More than two decades later, a chilling effect still can be felt in public health research and the lack of data, as the U.S. flounders over how to measure gun violence and identify, develop and track programs that could improve health outcomes.
Meanwhile, several high-profile mass shootings, including at schools like Sandy Hook Elementary in Connecticut and Stoneman Douglas High in Florida, have shaped the national discussion around gun control in America, prompting children themselves to step forward to call for greater safety and greater restrictions.
In a 2013 commentary published in the Journal for the American Medical Association, Garen Wintemute, who oversees the Violence Prevention Research Program at the University of California at Davis, wrote that, “To prevent firearm violence, our research effort must be substantial and sustained.”
In 2018, Congress said the federal government could pay for gun violence research. This language explicitly said the “Secretary of Health and Human Services has stated the CDC has the authority to conduct research on the causes of gun violence.”
So far, Democratic-led efforts to secure more funding have stalled on Capitol Hill.
One family’s story
On Jan. 31, 2018, Kristin Song’s 15-year-old son Ethan had returned to their house in Guilford, Connecticut, from an orthodontist appointment, finally free of his braces. After getting home, he walked to see one of his best friends — a trip he had taken countless times for 10 years. But this time, he didn’t come back.
Song later learned her neighbors had left guns unsecured in a cardboard box in a closet, along with a few rounds of ammunition. Weeks earlier, the neighbor showed Ethan and his friend how to shoot the gun. Now Ethan had fatally shot himself, his death ruled an accident.
Ethan had once told his mom he wanted to join the Army and have seven children. That future now gone, Song did not want to wait for more data on gun violence before taking action.
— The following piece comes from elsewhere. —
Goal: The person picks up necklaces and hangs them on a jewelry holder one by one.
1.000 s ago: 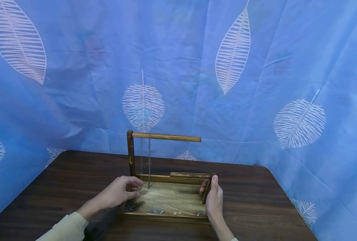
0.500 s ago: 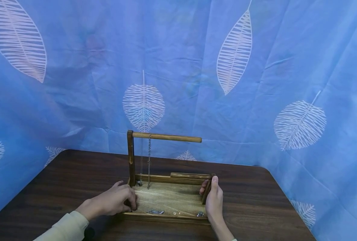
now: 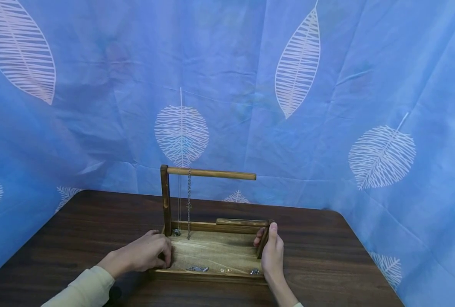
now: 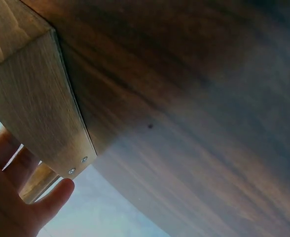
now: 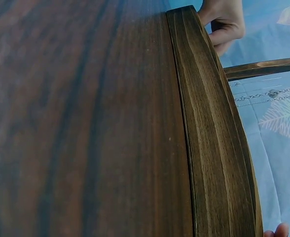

More than a year after his death, Song fought to get House Bill 7218, dubbed Ethan’s Law, signed by Connecticut Gov. Ned LaMont last month. The legislation requires the safe storage of loaded and unloaded firearms in homes with residents under age 18.
“When Ethan died, the morning after, my husband and I looked at each other and said, ‘This child is not gonna die in vain,’” Song said.
For her, the new law was bittersweet, a milestone in her journey that began with a gunshot.